_EXERCISE_
Word for word, please restate each record and pass over the pictures.

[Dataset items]
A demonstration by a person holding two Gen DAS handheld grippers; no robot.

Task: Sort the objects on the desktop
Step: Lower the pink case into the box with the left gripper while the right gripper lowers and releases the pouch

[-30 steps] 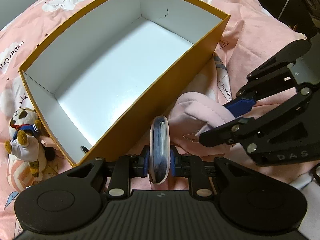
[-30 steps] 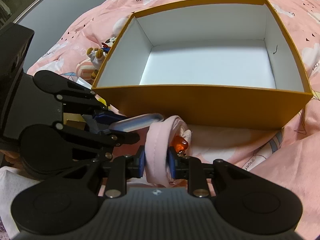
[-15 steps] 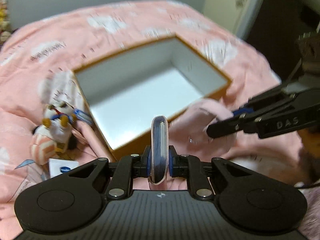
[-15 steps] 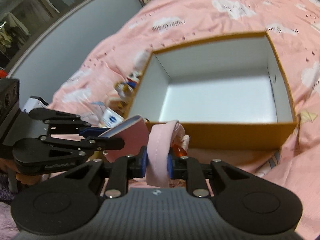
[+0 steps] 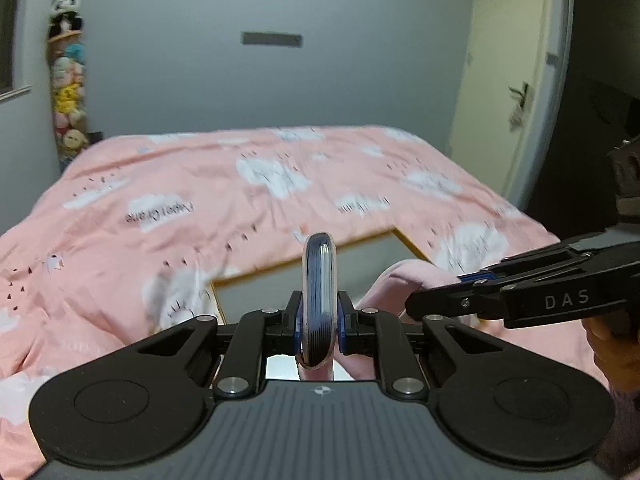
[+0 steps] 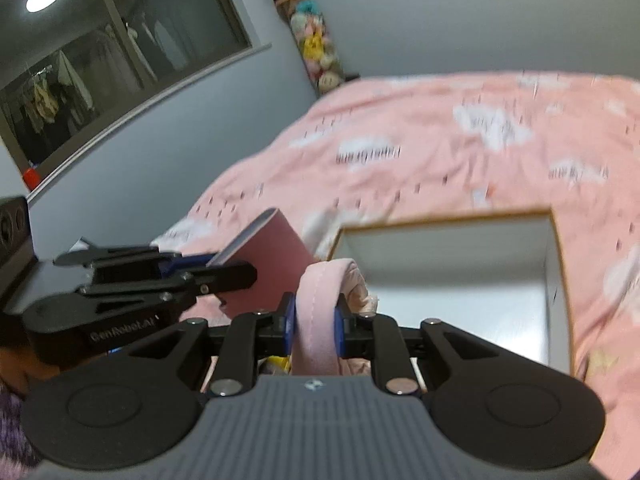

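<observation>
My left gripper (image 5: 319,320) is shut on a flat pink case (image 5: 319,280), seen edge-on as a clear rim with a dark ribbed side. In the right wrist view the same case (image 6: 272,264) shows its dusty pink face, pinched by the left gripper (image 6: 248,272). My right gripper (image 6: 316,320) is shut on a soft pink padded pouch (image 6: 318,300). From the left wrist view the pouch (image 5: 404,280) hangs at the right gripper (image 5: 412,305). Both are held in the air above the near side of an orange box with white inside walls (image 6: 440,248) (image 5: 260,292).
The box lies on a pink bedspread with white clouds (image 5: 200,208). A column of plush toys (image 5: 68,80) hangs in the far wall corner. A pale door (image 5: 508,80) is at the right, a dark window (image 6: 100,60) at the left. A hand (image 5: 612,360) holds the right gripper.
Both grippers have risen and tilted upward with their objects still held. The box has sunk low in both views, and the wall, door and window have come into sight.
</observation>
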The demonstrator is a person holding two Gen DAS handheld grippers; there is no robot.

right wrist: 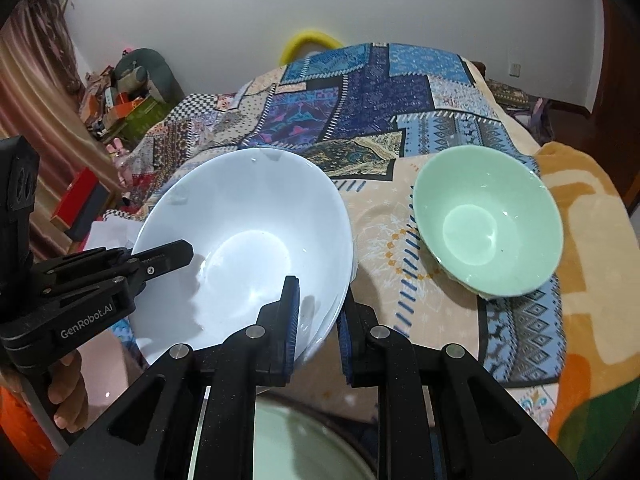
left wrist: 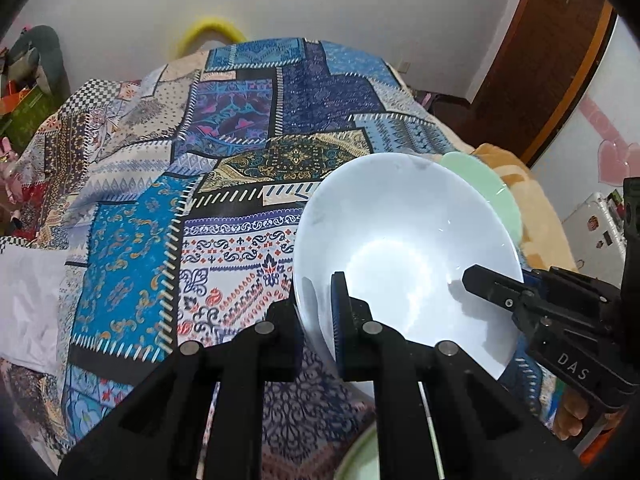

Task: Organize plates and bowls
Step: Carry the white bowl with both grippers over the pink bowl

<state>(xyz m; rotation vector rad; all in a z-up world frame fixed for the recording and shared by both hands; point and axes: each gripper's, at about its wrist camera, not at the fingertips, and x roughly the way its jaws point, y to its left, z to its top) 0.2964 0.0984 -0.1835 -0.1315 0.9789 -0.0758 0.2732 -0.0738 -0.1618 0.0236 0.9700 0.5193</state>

_ANSWER_
A demonstration by a person holding two Gen DAS handheld grippers; no robot.

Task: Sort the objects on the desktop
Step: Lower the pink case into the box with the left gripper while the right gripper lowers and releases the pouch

[-30 steps] 
[-30 steps] 
[-15 steps] 
[-15 steps] 
[+0 steps] 
[+0 steps] 

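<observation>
My left gripper (image 5: 319,320) is shut on a flat pink case (image 5: 319,280), seen edge-on as a clear rim with a dark ribbed side. In the right wrist view the same case (image 6: 272,264) shows its dusty pink face, pinched by the left gripper (image 6: 248,272). My right gripper (image 6: 316,320) is shut on a soft pink padded pouch (image 6: 318,300). From the left wrist view the pouch (image 5: 404,280) hangs at the right gripper (image 5: 412,305). Both are held in the air above the near side of an orange box with white inside walls (image 6: 440,248) (image 5: 260,292).
The box lies on a pink bedspread with white clouds (image 5: 200,208). A column of plush toys (image 5: 68,80) hangs in the far wall corner. A pale door (image 5: 508,80) is at the right, a dark window (image 6: 100,60) at the left. A hand (image 5: 612,360) holds the right gripper.
Both grippers have risen and tilted upward with their objects still held. The box has sunk low in both views, and the wall, door and window have come into sight.
</observation>
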The demonstrator is a person holding two Gen DAS handheld grippers; there is no robot.

right wrist: 
left wrist: 

Task: Organize plates and bowls
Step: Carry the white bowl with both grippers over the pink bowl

<state>(xyz m; rotation vector rad; all in a z-up world frame fixed for the recording and shared by both hands; point and axes: each gripper's, at about its wrist camera, not at the fingertips, and x roughly the way its jaws point, y to its left, z to its top) 0.2964 0.0984 -0.1835 -0.1315 0.9789 -0.0758 0.2732 -0.0738 -0.1618 0.0236 0.9700 0.5193</state>

Nothing more is needed to finish the exercise.